THE SECOND SUPPRESSION HEARING
After the defendant retained a different attorney, the district judge allowed the defendant a second suppression hearing. During the second suppression hearing, defense counsel argued the Fourth Amendment required that Clemons' statements be suppressed.
The only witness for the defense at the second suppression hearing was the defendant's roommate, Mark Smith. Smith testified that on February 9, 1990, at approximately 12:30 a.m., the police knocked on the apartment door. When he opened the door, the police walked, uninvited, into the apartment with drawn guns. Smith stated he told the detectives that the apartment was private property and that they could not go into Clemons' bedroom.
Smith further testified that LaJuan Clemons never used the name Nelson Brown to his knowledge. Smith then indicated that he did not know who Nelson Brown was. Smith testified that while the police were in the apartment he did not provide them with any information. Smith asserted he was coerced by the police officers to go to Olathe.
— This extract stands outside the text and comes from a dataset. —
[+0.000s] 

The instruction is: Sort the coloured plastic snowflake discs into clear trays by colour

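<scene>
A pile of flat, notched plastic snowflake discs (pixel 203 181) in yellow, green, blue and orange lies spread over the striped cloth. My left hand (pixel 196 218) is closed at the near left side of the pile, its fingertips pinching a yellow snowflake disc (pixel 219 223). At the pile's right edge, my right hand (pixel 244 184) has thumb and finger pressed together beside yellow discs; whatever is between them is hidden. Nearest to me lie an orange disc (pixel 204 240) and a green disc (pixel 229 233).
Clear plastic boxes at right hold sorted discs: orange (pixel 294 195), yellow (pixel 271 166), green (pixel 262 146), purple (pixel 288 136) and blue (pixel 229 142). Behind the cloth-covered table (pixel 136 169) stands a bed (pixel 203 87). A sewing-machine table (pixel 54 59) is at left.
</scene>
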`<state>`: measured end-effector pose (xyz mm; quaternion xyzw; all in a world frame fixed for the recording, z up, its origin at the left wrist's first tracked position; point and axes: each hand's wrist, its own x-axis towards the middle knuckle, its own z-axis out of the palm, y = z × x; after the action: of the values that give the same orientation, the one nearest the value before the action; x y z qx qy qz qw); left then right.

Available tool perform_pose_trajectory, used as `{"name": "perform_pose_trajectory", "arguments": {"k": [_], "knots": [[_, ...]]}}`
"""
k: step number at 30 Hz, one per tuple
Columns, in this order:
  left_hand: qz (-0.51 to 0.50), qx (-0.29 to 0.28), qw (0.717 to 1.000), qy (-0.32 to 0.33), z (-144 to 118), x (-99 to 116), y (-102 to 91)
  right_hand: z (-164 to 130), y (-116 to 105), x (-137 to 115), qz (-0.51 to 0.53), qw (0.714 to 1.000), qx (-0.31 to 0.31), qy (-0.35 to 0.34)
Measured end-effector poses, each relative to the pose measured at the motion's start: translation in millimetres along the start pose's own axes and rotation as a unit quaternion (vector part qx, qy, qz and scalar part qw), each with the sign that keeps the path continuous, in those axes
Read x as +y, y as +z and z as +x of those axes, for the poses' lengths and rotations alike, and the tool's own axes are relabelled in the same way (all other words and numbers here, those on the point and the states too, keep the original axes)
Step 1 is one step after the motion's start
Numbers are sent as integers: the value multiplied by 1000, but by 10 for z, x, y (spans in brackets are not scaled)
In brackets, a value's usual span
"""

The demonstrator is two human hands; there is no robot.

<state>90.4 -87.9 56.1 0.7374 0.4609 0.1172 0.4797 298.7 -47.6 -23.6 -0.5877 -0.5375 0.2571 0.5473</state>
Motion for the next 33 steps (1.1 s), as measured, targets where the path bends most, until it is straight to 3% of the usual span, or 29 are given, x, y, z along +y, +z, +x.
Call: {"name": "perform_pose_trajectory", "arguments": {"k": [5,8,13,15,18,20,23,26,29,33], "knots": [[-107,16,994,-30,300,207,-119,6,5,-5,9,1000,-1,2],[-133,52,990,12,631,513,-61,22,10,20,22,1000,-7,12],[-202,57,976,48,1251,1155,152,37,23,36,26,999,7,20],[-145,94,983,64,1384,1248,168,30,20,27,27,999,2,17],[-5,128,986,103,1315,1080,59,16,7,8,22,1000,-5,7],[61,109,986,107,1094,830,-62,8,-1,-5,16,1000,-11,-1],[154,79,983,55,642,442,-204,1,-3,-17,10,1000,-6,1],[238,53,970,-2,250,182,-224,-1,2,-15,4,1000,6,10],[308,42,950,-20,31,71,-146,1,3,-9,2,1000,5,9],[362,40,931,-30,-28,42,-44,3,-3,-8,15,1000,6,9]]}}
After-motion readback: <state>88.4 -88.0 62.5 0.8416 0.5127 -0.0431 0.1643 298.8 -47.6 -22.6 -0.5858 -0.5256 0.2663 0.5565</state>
Detective O'Halloran of the Olathe Police Department was present at the defendant's apartment during defendant's questioning. Detective O'Halloran testified that after the police were invited into the apartment by Smith, he spoke at length with Smith concerning what Smith knew about Clemons. Detective O'Halloran testified that, contrary to Smith's testimony, Smith had provided them much information concerning the defendant's whereabouts on the day of the murder. Detective O'Halloran stated Smith told him that he (Smith) was afraid of the defendant and afraid that the defendant might find out that he gave information to the police. O'Halloran stated that at the end of the interview at the apartment, Smith began to cry as he told about his fear of Clemons. Smith asked O'Halloran for help to get out of the apartment and away from the defendant. O'Halloran informed the judge the conversation had been tape recorded.
The judge became so concerned that Smith's testimony was not credible, he called counsel to the bench and subsequently instructed Smith that if he was testifying falsely he could be found guilty of perjury, a class E felony. Smith later pled guilty to attempted perjury.
On appeal, Clemons contends that when interviewed by the police, he was in custody and should have been read his rights. Because he was not informed of his right not to be a witness against himself, as required by Miranda, the trial court should have suppressed his statements.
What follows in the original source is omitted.